- _Exercise brief_
The following data is to be repeated exactly, its pictures excluded.
··· Raw data ···
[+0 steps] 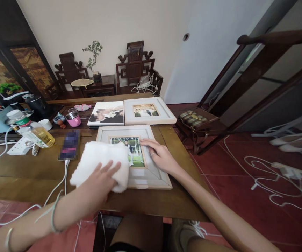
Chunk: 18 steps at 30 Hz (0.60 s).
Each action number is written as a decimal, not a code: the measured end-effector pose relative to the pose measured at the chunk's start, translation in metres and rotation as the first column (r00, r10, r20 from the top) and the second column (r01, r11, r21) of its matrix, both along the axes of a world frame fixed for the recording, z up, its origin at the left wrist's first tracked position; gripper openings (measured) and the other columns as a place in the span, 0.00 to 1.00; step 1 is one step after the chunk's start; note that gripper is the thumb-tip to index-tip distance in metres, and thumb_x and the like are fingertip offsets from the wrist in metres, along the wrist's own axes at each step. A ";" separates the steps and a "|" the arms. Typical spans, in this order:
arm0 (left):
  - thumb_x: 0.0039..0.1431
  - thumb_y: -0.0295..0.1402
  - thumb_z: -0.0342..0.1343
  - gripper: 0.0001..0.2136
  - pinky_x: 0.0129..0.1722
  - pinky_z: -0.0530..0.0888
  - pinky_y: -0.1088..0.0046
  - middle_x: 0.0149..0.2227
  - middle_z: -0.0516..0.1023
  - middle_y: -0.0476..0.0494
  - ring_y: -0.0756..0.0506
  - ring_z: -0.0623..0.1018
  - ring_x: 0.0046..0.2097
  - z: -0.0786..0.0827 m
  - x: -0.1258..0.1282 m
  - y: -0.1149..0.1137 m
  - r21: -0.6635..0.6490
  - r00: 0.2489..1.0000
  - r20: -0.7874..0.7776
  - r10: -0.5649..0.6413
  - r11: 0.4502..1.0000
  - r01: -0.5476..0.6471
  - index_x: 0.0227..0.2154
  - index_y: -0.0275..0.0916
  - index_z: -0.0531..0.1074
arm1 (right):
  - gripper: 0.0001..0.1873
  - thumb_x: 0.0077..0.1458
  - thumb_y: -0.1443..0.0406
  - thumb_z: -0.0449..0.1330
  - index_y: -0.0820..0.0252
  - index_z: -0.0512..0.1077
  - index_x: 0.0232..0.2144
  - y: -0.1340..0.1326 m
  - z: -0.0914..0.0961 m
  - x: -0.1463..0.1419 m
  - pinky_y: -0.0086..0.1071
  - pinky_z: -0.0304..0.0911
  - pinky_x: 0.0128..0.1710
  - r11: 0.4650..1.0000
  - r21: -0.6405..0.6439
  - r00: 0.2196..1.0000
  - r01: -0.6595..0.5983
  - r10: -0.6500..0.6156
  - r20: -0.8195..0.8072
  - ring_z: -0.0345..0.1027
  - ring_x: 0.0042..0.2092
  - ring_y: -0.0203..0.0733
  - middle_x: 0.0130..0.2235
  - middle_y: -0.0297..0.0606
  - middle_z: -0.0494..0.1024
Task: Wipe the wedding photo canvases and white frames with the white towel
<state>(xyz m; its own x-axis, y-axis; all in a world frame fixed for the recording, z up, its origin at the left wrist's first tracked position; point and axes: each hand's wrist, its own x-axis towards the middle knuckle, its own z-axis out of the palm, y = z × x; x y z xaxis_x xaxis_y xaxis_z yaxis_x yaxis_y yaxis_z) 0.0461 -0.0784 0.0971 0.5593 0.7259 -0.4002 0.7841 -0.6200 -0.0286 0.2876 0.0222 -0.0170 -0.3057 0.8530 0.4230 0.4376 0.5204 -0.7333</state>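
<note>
A white fluffy cloth (95, 159) is under my left hand (102, 178), whose fingers press and hold it against the left part of a picture frame (156, 176). That frame lies flat on the table, pale wood around a wide light mat. The cloth covers much of its left side and part of the small photo (137, 155), which shows people on green grass. My right hand (161, 155), with a ring on one finger, rests on the mat at the photo's right edge, fingers stretched out and holding nothing.
Behind lie a second framed photo (164, 109) and a photo panel (106, 119). Left on the wooden table (54, 175) are a phone (70, 145) on a cable, an oil-coloured bottle (44, 136), a power strip (20, 146) and a pink cup (73, 120). A plaid bag (194, 119) sits right.
</note>
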 end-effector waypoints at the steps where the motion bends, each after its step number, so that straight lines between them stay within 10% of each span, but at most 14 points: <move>1: 0.50 0.20 0.57 0.15 0.60 0.62 0.48 0.68 0.50 0.34 0.31 0.54 0.67 0.000 0.002 -0.009 -0.029 1.000 0.009 -0.015 0.999 0.016 0.41 0.36 0.77 | 0.28 0.48 0.77 0.49 0.52 0.76 0.46 0.000 0.000 0.000 0.51 0.56 0.62 1.000 0.001 1.000 -0.001 0.001 0.004 0.65 0.59 0.45 0.54 0.37 0.75; 5: 0.48 0.17 0.55 0.19 0.62 0.58 0.47 0.69 0.46 0.37 0.31 0.50 0.68 -0.018 -0.001 -0.014 0.054 0.994 0.107 -0.025 0.998 0.019 0.43 0.37 0.76 | 0.29 0.48 0.77 0.49 0.51 0.75 0.47 0.000 -0.001 -0.001 0.50 0.55 0.62 1.000 0.009 1.000 -0.006 0.006 -0.004 0.64 0.59 0.44 0.54 0.37 0.75; 10: 0.47 0.15 0.50 0.21 0.64 0.54 0.48 0.68 0.47 0.31 0.31 0.48 0.68 -0.047 -0.010 0.046 0.270 0.987 0.161 0.016 0.961 -0.059 0.44 0.33 0.75 | 0.29 0.47 0.77 0.49 0.52 0.75 0.47 0.000 -0.001 0.000 0.49 0.56 0.62 1.000 0.002 1.000 -0.004 0.004 -0.010 0.65 0.59 0.44 0.54 0.37 0.76; 15: 0.49 0.12 0.44 0.27 0.63 0.55 0.49 0.66 0.50 0.22 0.30 0.49 0.67 -0.046 -0.010 0.110 0.418 0.984 0.145 0.107 0.895 -0.159 0.53 0.29 0.69 | 0.28 0.48 0.76 0.48 0.53 0.75 0.47 0.000 -0.001 0.001 0.49 0.57 0.61 1.000 -0.002 1.000 0.006 -0.006 0.005 0.65 0.59 0.45 0.54 0.39 0.75; 18: 0.50 0.12 0.44 0.26 0.61 0.58 0.48 0.65 0.52 0.23 0.29 0.51 0.67 -0.037 -0.005 0.106 0.377 0.990 0.048 0.129 0.916 -0.138 0.52 0.30 0.70 | 0.28 0.48 0.76 0.49 0.52 0.75 0.47 0.000 -0.001 0.001 0.48 0.57 0.61 1.000 -0.010 1.000 0.007 -0.007 -0.006 0.66 0.59 0.44 0.54 0.36 0.76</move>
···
- _Answer for this exercise_
[+0 steps] 
Chunk: 18 steps at 30 Hz (0.60 s).
Each action number is written as a decimal, not a code: the measured end-effector pose relative to the pose measured at the chunk's start, translation in metres and rotation as the first column (r00, r10, r20 from the top) and the second column (r01, r11, r21) of its matrix, both along the axes of a world frame fixed for the recording, z up, its origin at the left wrist's first tracked position; gripper openings (measured) and the other columns as a place in the span, 0.00 to 1.00; step 1 is one step after the chunk's start; note that gripper is the thumb-tip to index-tip distance in metres, and thumb_x and the like are fingertip offsets from the wrist in metres, along the wrist's own axes at each step. A ";" separates the steps and a "|" the arms. Typical spans, in this order:
arm0 (left):
  - thumb_x: 0.0039..0.1431
  - thumb_y: -0.0295..0.1402
  - thumb_z: -0.0342..0.1343
  - gripper: 0.0001..0.2136
  - pinky_x: 0.0129..0.1722
  - pinky_z: -0.0530..0.0888
  - pinky_y: -0.1088..0.0046
  - middle_x: 0.0149..0.2227
  - middle_z: -0.0516..0.1023
  - middle_y: -0.0476..0.0494
  - ring_y: -0.0756..0.0506
  - ring_z: -0.0623..0.1018
  - ring_x: 0.0046..0.2097
  - z: -0.0786..0.0827 m
  - x: -0.1258..0.1282 m
  - y: -0.1149..0.1137 m
  - r21: -0.6635..0.6490
  - r00: 0.2489..1.0000
  - r20: -0.7874..0.7776
  - r10: -0.5649..0.6413
  - r11: 0.4502..1.0000
  - r01: -0.5476..0.6471
  - index_x: 0.0227..0.2154
  - index_y: -0.0275..0.0916
  - index_z: -0.0531..0.1074
arm1 (right):
  - gripper: 0.0001..0.1873
  - thumb_x: 0.0077..0.1458
  - thumb_y: -0.1443..0.0406
  - thumb_z: -0.0449..0.1330
  - index_y: -0.0820..0.0252
  - index_z: -0.0512..0.1077
  - index_x: 0.0232..0.2144
  - y: -0.1340..0.1326 m
  - z: -0.0914..0.0961 m
  - x: -0.1463..0.1419 m
  - pinky_y: -0.0086..0.1071
  - pinky_z: -0.0304..0.0911
  - pinky_x: 0.0128..0.1710
  - r11: 0.4650..1.0000
  - r21: -0.6405..0.6439
  - r00: 0.2196..1.0000
  - r01: -0.6595..0.5983
  - r10: -0.6500..0.6156
  - r20: -0.8195..0.8072
  - ring_z: -0.0345..0.1027
  - ring_x: 0.0042..0.2092
  - ring_y: -0.0203..0.0733
  - middle_x: 0.0130..0.2235
  - middle_y: -0.0297..0.0606
  - middle_z: -0.0494..0.1024
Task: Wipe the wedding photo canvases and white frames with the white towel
<state>(xyz m; its own x-axis, y-axis; all in a world frame fixed for the recording, z up, its origin at the left wrist's first tracked position; point and axes: each hand's wrist, its own x-axis towards the middle knuckle, its own z-axis out of the palm, y = z × x; x y z xaxis_x xaxis_y xaxis_z yaxis_x yaxis_y yaxis_z) 0.0461 -0.0784 0.0971 0.5593 0.7259 -0.4002 0.7841 -0.6200 -0.0286 0.2876 0.0222 -0.0170 -0.3057 0.8530 0.4230 0.4376 0.5204 -0.7333</state>
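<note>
A white fluffy cloth (95, 159) is under my left hand (102, 178), whose fingers press and hold it against the left part of a picture frame (156, 176). That frame lies flat on the table, pale wood around a wide light mat. The cloth covers much of its left side and part of the small photo (137, 155), which shows people on green grass. My right hand (161, 155), with a ring on one finger, rests on the mat at the photo's right edge, fingers stretched out and holding nothing.
Behind lie a second framed photo (164, 109) and a photo panel (106, 119). Left on the wooden table (54, 175) are a phone (70, 145) on a cable, an oil-coloured bottle (44, 136), a power strip (20, 146) and a pink cup (73, 120). A plaid bag (194, 119) sits right.
</note>
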 end-effector waypoints at the steps where the motion bends, each after its step number, so that straight lines between them stay within 10% of each span, but at most 14 points: <move>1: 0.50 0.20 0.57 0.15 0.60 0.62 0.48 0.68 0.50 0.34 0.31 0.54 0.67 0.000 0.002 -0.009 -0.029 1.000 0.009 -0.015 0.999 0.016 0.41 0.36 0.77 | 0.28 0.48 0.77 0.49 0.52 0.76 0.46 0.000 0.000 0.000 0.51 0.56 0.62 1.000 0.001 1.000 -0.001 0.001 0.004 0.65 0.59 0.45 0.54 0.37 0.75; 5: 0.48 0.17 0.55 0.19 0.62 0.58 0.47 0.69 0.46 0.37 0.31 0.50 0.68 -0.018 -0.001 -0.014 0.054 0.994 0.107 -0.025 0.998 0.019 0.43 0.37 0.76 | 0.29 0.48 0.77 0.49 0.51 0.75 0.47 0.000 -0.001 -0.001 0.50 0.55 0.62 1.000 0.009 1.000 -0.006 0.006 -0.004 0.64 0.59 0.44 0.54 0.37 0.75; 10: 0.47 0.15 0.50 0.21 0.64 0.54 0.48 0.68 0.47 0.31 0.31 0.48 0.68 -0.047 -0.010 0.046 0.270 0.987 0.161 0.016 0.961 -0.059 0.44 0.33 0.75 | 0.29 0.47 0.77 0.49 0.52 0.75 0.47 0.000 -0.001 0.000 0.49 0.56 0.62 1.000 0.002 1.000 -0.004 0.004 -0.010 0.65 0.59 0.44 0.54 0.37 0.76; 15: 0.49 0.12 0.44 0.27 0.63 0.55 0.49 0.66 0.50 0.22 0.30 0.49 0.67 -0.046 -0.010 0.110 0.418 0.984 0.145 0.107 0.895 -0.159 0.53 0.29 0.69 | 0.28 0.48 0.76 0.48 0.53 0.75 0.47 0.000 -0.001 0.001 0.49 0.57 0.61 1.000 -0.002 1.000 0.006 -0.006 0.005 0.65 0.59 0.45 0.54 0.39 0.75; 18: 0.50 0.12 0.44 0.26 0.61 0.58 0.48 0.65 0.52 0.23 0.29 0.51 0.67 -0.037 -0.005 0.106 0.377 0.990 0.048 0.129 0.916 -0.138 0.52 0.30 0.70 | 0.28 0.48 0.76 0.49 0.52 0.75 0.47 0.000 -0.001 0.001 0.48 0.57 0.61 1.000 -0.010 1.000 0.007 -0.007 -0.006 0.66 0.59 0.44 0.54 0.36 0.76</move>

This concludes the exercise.